• _Required action_: What is needed is an exact retyping of the records below, from the first line through the line that contains "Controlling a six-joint".

• _Data shown_:
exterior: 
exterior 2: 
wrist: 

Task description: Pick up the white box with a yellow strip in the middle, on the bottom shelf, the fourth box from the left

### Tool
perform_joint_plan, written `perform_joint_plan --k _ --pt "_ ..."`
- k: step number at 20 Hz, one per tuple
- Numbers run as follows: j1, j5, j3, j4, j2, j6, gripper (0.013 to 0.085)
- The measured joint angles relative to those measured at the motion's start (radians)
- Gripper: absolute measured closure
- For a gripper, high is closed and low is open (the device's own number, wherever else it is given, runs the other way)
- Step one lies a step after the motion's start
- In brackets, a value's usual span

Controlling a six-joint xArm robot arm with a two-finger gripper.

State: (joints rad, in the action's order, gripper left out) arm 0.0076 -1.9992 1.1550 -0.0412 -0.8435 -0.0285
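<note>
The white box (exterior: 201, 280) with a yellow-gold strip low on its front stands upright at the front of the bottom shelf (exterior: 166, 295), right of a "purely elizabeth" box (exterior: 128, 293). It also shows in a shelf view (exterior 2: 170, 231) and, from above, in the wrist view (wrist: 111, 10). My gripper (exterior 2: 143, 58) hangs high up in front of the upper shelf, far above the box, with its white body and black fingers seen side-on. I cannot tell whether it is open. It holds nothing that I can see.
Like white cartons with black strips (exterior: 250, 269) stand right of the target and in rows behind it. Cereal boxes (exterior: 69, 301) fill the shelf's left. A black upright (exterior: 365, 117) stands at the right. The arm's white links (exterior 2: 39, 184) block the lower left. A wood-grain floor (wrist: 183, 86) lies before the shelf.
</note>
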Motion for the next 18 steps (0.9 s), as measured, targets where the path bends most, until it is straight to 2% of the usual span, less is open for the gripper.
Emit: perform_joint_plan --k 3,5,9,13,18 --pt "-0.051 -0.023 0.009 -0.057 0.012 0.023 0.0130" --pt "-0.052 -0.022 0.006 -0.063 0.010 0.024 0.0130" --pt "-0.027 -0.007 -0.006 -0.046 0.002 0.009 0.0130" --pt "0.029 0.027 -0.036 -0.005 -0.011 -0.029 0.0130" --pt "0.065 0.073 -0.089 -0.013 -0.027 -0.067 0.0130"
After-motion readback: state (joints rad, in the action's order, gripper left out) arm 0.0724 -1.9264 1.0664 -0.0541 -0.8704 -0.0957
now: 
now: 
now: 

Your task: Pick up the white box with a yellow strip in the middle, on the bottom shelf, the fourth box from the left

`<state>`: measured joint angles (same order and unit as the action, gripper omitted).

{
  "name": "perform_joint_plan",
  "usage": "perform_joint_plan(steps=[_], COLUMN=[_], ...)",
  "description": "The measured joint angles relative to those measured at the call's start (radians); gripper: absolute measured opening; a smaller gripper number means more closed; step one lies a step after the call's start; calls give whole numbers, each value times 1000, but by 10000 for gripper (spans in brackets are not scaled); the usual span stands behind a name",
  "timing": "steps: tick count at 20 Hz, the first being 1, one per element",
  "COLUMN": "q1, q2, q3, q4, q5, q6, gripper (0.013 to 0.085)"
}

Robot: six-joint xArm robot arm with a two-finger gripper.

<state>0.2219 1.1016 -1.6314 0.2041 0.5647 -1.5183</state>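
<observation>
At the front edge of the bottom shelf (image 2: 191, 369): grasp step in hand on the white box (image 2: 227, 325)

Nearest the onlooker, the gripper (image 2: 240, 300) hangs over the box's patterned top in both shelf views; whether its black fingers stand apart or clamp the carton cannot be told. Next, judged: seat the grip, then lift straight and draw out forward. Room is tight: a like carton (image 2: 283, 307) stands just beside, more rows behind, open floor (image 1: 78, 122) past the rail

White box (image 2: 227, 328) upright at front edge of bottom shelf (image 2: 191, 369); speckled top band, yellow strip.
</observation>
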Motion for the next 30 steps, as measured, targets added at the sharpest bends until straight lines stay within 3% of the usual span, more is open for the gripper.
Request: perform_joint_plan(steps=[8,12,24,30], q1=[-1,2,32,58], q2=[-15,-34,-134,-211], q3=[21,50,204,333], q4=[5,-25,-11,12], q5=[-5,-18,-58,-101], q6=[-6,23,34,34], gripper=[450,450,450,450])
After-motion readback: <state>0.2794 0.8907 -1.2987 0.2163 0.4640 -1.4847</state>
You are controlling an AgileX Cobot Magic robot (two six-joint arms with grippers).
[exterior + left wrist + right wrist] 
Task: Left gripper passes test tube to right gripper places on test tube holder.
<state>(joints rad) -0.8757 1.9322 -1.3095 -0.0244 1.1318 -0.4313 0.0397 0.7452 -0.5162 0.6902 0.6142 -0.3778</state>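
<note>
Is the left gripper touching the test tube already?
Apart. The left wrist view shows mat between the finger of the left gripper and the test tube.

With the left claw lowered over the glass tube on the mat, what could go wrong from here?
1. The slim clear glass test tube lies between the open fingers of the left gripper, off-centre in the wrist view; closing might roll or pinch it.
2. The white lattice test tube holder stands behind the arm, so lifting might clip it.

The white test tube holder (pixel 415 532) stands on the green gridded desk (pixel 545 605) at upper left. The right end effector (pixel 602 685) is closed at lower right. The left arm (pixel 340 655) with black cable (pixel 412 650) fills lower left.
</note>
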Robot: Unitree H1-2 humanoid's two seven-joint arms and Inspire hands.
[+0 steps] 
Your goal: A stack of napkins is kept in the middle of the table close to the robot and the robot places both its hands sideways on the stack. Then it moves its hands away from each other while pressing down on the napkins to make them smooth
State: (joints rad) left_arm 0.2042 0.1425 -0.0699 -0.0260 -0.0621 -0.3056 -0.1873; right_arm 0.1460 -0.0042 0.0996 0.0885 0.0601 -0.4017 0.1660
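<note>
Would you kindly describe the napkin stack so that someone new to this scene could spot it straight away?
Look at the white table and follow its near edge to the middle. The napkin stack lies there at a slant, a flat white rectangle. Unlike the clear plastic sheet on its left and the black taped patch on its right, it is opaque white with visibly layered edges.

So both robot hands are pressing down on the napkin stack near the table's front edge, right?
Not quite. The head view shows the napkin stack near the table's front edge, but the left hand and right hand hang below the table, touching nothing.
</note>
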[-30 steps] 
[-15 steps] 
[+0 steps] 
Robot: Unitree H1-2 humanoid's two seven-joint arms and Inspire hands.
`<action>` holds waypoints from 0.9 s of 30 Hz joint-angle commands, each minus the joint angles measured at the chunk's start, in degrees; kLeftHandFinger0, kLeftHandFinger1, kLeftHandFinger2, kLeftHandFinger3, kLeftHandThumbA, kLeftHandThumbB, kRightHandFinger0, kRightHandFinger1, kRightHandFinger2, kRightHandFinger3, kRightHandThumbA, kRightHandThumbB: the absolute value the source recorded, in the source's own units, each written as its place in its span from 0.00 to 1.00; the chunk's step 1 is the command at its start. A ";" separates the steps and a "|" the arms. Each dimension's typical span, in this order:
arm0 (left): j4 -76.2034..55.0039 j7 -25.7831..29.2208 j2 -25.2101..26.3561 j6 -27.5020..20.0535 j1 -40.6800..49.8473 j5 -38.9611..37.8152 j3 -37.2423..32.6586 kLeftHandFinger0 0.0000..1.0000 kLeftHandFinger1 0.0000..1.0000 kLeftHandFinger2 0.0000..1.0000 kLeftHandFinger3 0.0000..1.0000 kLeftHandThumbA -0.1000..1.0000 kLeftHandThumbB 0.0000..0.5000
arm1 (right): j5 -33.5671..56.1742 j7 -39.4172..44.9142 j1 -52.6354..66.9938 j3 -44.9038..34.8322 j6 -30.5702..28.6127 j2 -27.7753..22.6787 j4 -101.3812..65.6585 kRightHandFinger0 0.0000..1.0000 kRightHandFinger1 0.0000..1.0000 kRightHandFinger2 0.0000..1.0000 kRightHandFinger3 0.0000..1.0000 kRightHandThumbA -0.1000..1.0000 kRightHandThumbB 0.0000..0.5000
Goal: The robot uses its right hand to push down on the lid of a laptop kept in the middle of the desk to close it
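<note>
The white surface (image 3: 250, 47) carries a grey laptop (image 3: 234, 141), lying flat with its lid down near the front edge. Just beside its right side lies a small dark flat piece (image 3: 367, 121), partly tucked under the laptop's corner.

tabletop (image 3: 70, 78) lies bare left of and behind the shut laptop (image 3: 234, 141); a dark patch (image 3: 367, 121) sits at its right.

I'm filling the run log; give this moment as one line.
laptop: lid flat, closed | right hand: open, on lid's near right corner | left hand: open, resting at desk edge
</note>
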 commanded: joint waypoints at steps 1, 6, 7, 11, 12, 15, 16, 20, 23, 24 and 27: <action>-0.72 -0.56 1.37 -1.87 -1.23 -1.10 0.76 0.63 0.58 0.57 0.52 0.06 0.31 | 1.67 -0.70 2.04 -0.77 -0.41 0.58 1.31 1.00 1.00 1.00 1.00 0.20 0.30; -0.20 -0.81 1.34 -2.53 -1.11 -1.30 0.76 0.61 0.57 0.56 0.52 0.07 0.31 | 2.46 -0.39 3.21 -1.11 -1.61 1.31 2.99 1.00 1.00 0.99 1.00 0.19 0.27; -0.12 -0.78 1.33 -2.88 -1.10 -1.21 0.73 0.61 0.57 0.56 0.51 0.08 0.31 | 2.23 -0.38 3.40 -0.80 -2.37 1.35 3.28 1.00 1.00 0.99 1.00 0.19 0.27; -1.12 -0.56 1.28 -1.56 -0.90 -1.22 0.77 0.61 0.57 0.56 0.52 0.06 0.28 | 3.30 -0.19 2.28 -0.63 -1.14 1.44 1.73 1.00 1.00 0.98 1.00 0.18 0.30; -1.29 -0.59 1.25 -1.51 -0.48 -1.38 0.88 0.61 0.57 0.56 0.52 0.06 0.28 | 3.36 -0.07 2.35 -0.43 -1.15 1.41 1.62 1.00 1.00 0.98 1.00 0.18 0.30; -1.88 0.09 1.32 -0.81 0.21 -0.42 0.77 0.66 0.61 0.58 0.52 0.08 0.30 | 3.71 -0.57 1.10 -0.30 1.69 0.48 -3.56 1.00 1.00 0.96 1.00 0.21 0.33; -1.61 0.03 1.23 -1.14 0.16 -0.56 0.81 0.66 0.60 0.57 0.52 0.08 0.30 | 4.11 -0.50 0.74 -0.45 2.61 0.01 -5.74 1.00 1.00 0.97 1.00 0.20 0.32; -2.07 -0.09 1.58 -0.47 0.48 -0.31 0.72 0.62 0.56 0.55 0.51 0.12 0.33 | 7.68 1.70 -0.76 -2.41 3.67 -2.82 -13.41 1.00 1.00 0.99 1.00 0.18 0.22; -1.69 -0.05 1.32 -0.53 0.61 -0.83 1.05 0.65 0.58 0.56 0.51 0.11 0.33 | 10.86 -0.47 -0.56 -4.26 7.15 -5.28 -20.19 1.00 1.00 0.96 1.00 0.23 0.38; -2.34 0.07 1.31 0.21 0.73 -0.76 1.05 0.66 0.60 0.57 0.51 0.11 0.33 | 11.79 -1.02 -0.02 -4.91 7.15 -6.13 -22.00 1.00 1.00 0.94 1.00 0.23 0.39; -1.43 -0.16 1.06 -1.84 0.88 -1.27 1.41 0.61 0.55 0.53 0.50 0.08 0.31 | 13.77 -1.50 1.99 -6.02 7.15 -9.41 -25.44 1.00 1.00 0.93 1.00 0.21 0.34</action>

• _Solution below_:
exterior: 
exterior 2: 
wrist: 

Task description: Pick up the white box with a yellow strip in the middle, on the bottom shelf, the fourth box from the left

### Tool
perform_joint_plan, written `perform_joint_plan --k _ --pt "_ ..."`
- k: step number at 20 Hz, one per tuple
- Numbers run as follows: j1, j5, j3, j4, j2, j6, gripper (0.013 to 0.085)
- The measured joint angles relative to those measured at the motion's start (radians)
- Gripper: absolute measured closure
- For a gripper, high is closed and low is open (the device's own number, wherever else it is given, runs the other way)
- Step one lies a step after the motion's start
- In brackets, a value's usual span

Controlling a six-joint xArm robot arm with a two-finger gripper.

Here the output is complete.